Unlocking investment is critical to developing a sustainable landscape where replicable and scalable approaches are rolled out across the country and beyond. Investors need to understand the business models that will ensure liquidity and create profitable return rates from projects. While the technology mix is important in fulfilling that business model, it is not the defining factor in a programme that aims to integrate multiple component parts; it is the services that are supplied, the revenue these generate, the capital required, and the contractual relationships involved. That is where the Industrial Strategy Challenge Fund, and specifically the £100m Prospering from the Energy Revolution challenge come in.
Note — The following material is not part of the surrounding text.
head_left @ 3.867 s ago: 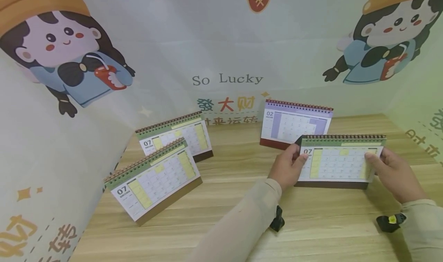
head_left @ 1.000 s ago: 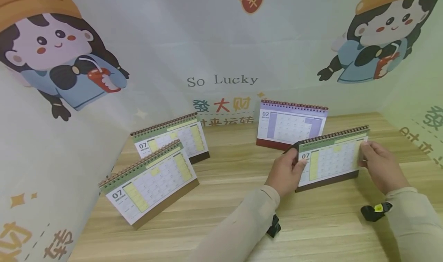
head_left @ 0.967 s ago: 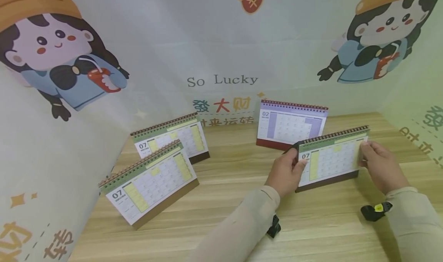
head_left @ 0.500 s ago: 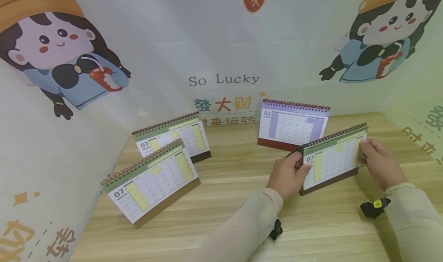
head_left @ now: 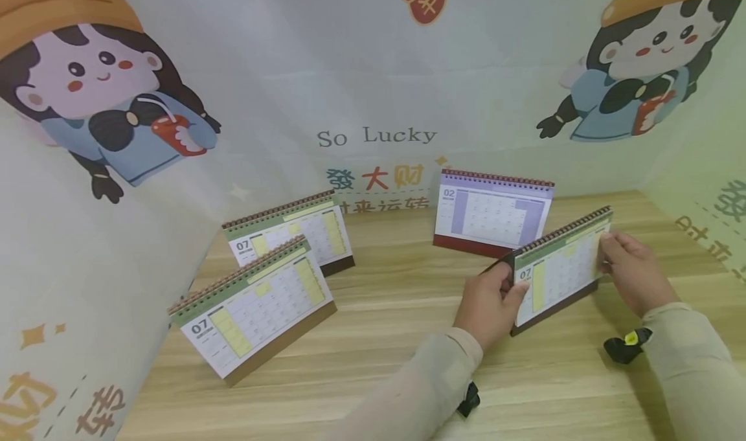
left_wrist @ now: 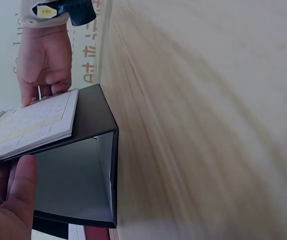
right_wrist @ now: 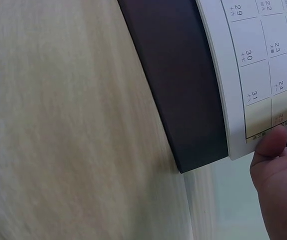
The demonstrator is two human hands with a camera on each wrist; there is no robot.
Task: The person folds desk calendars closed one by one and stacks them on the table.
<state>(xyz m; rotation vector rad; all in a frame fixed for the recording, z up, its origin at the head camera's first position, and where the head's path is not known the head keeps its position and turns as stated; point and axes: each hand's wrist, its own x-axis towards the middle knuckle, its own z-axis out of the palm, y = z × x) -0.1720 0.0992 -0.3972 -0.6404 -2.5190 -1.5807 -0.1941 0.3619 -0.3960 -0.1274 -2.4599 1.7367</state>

Whereas most innovation funding seeks to develop technology and then launch it to market, the Energy Revolution challenge aims to start with business models that can deliver the right outcomes. These determine what services are required and in turn what technical system and components are demanded. This business model-led approach will aim to develop investable propositions while providing consumers with what they actually want, rather than what a particular technology may be able to provide.

Creating prosperous communities across the UK is one of the five foundations of the Government’s modern Industrial Strategy, and ‘place’ can play a role in delivering positive outcomes from the energy revolution. Novel energy approaches based around local areas can make good use of local convening and planning powers in local authorities and enterprise partnerships. They can also help to drive local benefits such as high-value jobs associated with installation and maintenance of more distributed systems (jobs akin to the plumbing and heating industry); lower costs for consumers to help alleviate fuel poverty; increased local disposable income; improved energy efficiency, helping achieve local authority ambitions; and reduced air pollution.

This part of the Industrial Strategy Challenge Fund therefore aims to deliver some key objectives:

  • Prove investable, scalable local business models that;
  • Use intelligent, integrated approaches to deliver cleaner, cheaper energy services
  • Help develop more prosperous and resilient communities
  • Benefit the national energy system as a whole. 
  • Unlock a ten-fold increase in future investment in local integrated energy systems versus business as usual in the 2020s.
  • Create real world proving grounds to accelerate new products and services to full commercialisation
  • Build UK leadership in integrated energy provision. 

 

These ambitious objectives will be delivered over the coming four years via a series of large scale demonstrators alongside development of future designs for local energy approaches. Between them these will prove the most ground-breaking of today’s local energy plans at scale in the real world and develop the next generation of detailed designs that form a pipeline of investable projects for the 2020s. Gaps in underpinning technologies will be targeted in an innovation accelerator programme.  A research consortium will be funded to pull together knowledge from across the academic landscape. And lastly the Energy Systems Catapult will deliver a programme integration service which will provide capability into projects and perhaps most importantly ensure insight from the programme on different types of energy model.

At UK Research and Innovation, we are excited about this ambitious programme, but we cannot deliver it on our own. Its success will depend on the engagement of key stakeholders across the sector and beyond as we seek to accelerate our understanding of the energy revolution. That’s where the industry come in.